Time for govt to admit it can‘t pay bonuses now

Prisca Mupfumira

The Zimbabwean government has long developed a reputation of being a connoisseur of bad policy and their handling of the civil service bonus issue is testament to their failure to see more than a metre beyond their noses.

Comment: NewsDay Editor

The government had promised to conclude the issue by Monday, but has postponed the crucial meeting with public workers to next week.

It is as if the government, through Labour minister Prisca Mupfumira and her Finance counterpart, Patrick Chinamasa, is hoping next week never comes, because, as sure as the sun will rise tomorrow, the authorities will not have the money to pay bonuses.

Now, the government has come up with a most hotchpotch method of paying bonuses, which includes stands or half of the money they were supposed to pay.

Whatever weird ideas the ministers may come up with, we think it is time for them to accept that they cannot afford to pay bonuses and the promise made last year to pay the 13th cheque was as harebrained as they come.

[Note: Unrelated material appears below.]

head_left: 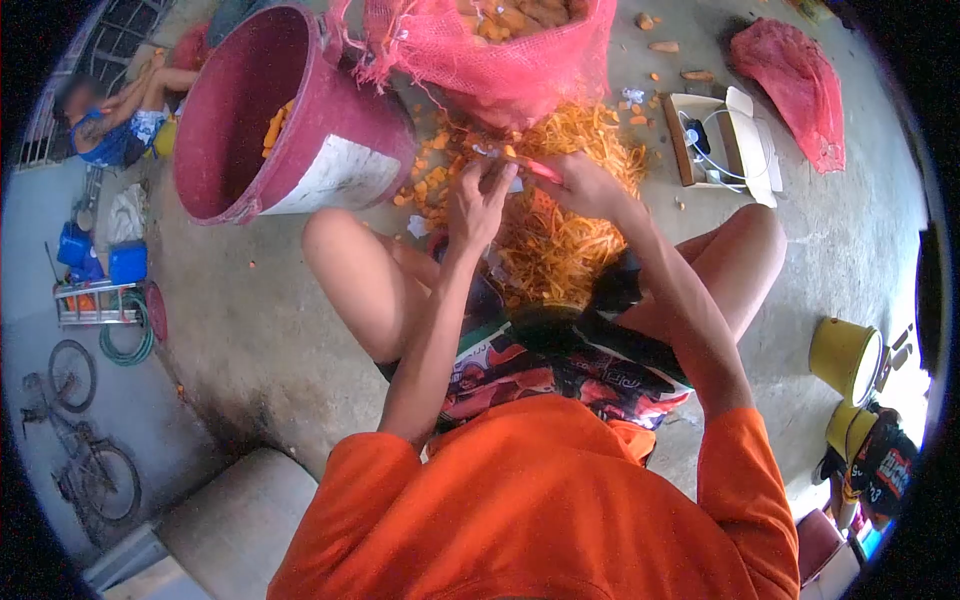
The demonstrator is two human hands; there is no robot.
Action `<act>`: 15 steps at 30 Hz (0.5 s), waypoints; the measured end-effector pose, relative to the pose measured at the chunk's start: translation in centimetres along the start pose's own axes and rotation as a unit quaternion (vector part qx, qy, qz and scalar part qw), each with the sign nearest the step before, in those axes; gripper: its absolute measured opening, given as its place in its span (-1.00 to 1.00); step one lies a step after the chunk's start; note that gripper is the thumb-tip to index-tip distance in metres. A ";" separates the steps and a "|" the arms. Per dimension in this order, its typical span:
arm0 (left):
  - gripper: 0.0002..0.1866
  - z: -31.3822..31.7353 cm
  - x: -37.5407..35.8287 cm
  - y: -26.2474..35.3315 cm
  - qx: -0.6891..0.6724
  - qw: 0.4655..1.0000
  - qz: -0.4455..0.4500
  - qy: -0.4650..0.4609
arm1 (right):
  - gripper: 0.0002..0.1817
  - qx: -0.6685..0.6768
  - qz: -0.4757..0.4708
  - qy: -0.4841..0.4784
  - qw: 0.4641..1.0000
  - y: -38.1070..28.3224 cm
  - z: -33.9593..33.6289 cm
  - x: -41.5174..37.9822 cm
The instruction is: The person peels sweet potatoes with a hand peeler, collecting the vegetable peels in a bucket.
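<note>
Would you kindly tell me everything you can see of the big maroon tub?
The tub is round, deep and maroon, apparently plastic, with a rim and a large whitish patch on its outer wall. Its mouth faces left in the view, showing a shaded inside with orange pieces. It rests on the floor beside the pink sack; whether they touch is unclear, as is whether it stands upright or leans. Neither the left hand nor the right hand touches it.

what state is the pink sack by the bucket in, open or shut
Open. Orange vegetables show inside the sack through its gaping mouth, though the picture's edge cuts off part of the sack.
</note>
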State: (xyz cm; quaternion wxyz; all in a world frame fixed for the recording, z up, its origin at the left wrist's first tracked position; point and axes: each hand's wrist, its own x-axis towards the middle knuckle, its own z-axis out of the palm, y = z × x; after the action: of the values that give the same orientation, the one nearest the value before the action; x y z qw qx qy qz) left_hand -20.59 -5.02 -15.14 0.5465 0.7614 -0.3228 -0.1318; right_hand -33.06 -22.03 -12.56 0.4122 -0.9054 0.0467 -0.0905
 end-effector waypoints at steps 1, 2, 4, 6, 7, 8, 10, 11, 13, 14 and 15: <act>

The government has to get off its high horse and concede that they blundered and seek a moratorium from civil servants and tell them they will only pay when they have the money.

The government has to apologise for making promises they well knew they were not able to keep and seek to find a way out of this quagmire.

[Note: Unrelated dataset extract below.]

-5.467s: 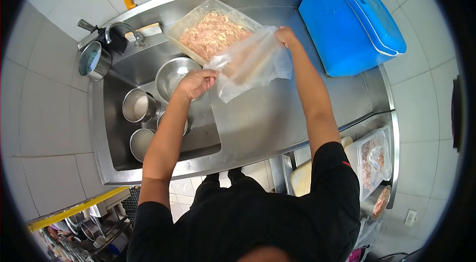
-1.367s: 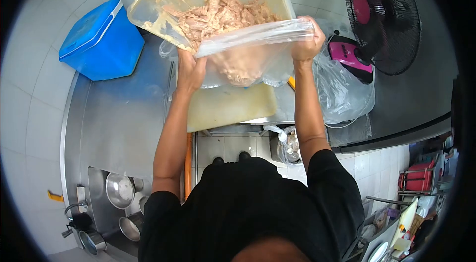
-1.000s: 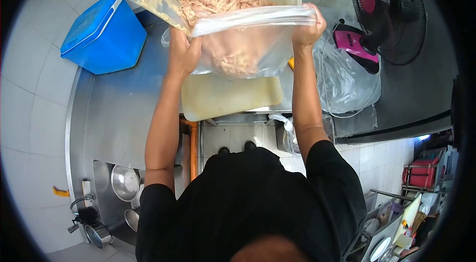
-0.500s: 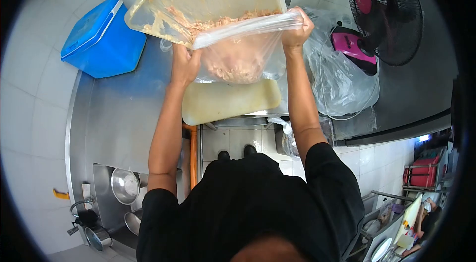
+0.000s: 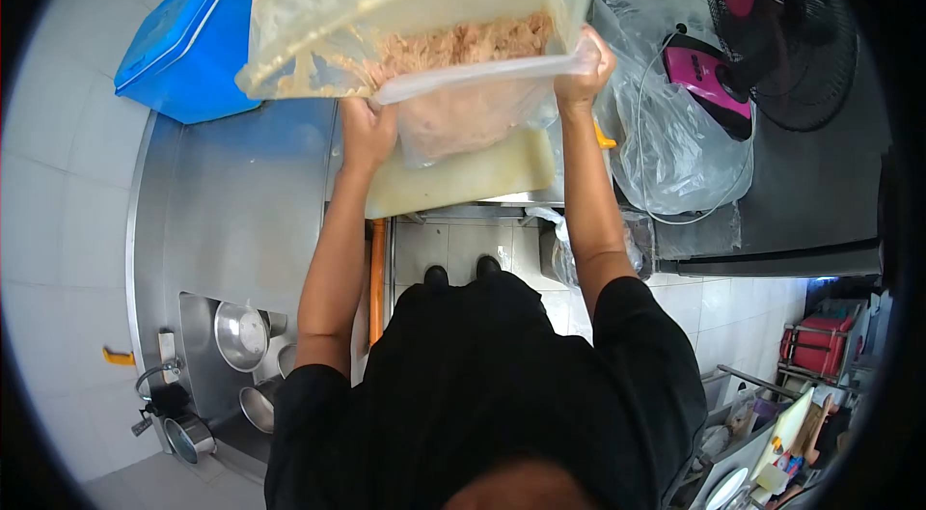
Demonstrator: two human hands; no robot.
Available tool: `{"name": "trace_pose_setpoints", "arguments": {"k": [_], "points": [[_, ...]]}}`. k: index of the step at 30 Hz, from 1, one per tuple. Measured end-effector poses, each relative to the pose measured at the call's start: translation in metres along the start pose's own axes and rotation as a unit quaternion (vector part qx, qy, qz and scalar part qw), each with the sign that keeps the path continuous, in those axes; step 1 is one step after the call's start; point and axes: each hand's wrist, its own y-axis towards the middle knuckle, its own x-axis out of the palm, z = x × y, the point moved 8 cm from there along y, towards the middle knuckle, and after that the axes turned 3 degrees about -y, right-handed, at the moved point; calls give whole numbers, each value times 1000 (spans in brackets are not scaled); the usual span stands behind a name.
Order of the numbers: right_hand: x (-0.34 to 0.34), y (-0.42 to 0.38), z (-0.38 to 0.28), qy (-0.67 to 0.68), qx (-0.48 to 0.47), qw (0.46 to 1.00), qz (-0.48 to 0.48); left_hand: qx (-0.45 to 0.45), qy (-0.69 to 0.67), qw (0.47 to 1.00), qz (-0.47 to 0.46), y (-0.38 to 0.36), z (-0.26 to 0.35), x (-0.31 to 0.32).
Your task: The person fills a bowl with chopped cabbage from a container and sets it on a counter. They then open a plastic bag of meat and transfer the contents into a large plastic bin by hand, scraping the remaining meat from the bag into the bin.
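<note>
A large translucent plastic container (image 5: 328, 3) is tipped toward me, its inside smeared with pale paste. Minced raw meat (image 5: 473, 42), pale pink, is heaped at its lower edge. Over that edge stretches the mouth of a clear plastic bag (image 5: 482, 75), whose lower part hangs down with more meat inside. My left hand (image 5: 367, 132) is closed on the bag's rim at the container's left corner. At the right corner, my right hand (image 5: 584, 74) grips the other end of the rim. Below the bag lies a whitish cutting board (image 5: 463, 180).
A blue cooler box (image 5: 183, 52) stands at the back left of the steel counter (image 5: 241, 192). On the right are a pink-and-black fan (image 5: 709, 81) and loose clear plastic sheeting (image 5: 666, 153). Metal bowls (image 5: 241, 336) sit in the sink at lower left. Another person's arm shows at far lower right.
The container has tipped further toward me, and the meat heap has slid down toward the bag's mouth. Both hands keep their hold. A yellow handle now shows beside my right forearm.
</note>
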Motion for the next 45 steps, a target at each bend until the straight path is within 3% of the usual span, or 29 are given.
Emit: {"name": "trace_pose_setpoints", "arguments": {"k": [2,4,5,7,8,10,14,16,19,23,24,26,28,31,33,38,41,43,45], "points": [[-9,-17,5,-10,-2,1000,5,-57,30,998,-16,-15,-14,3],[-12,-25,-6,-48,-27,998,11,36,36,998,29,-30,-16,0],[-13,-30,-6,-47,-22,999,11,33,39,998,27,-34,-12,0],[-21,-37,-10,-69,-25,996,55,-52,2,998,-20,-39,-14,6],[-23,-38,-10,-66,-26,996,56,-50,3,999,-19,-41,-13,6],[-15,-39,3,-30,19,999,-11,-6,7,1000,18,-43,-9,1],[-18,-44,7,-20,28,999,-22,7,-32,999,43,-40,-15,-1],[-24,-46,10,-22,25,999,-22,-16,-21,1000,-3,-44,-12,5],[-34,-56,28,-29,40,998,-37,-7,-34,999,0,-49,7,6],[-65,-67,46,-118,41,986,108,-41,-50,998,-23,-39,13,18],[-78,-77,56,-182,-2,963,198,0,14,999,-41,-36,11,22],[-82,-73,52,-198,-22,975,96,38,85,995,-28,-36,20,21],[-79,-67,62,66,101,989,82,75,140,987,-22,-39,44,28],[-71,-60,51,103,145,983,55,61,128,989,-32,-38,54,33],[-64,-55,41,42,150,987,37,56,106,993,-19,-37,45,31],[-44,-44,52,152,202,965,74,64,25,998,2,-17,19,21],[-53,-35,61,46,130,989,44,1,-24,1000,-16,-15,17,15],[-42,-38,70,89,240,966,-23,6,-35,999,-20,-16,7,15],[-41,-36,58,67,264,961,-50,6,-41,999,-18,-17,2,13]]}}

Had the authorities been honest with themselves, then they would not have made a commitment to pay what they clearly cannot afford.

The populist decision was to promise paying bonuses, but like all things centred on populism, this has boomeranged spectacularly and the government has no idea what to do.

The revenue cake long shrunk and the State cannot afford cutting large pieces to pay civil servants and other expenses, but should now content itself with a much smaller slice.

There would be no dishonour if the government admitted its shortcomings and decided to adopt a “kill-what-you-eat” policy, as this habit of spending more than the country makes is detrimental to development.

How the government thought it would pay bonuses when it cannot even afford what it offered to doctors borders on bizarre.

With civil servants demanding their bonuses, the government can prepare for a long winter of discontent, with strikes and threats of job actions and this is all of their doing, as it was avoidable from the beginning.

It is time the government cut its coat according to its cloth, lest it plunges this country into an economic abyss.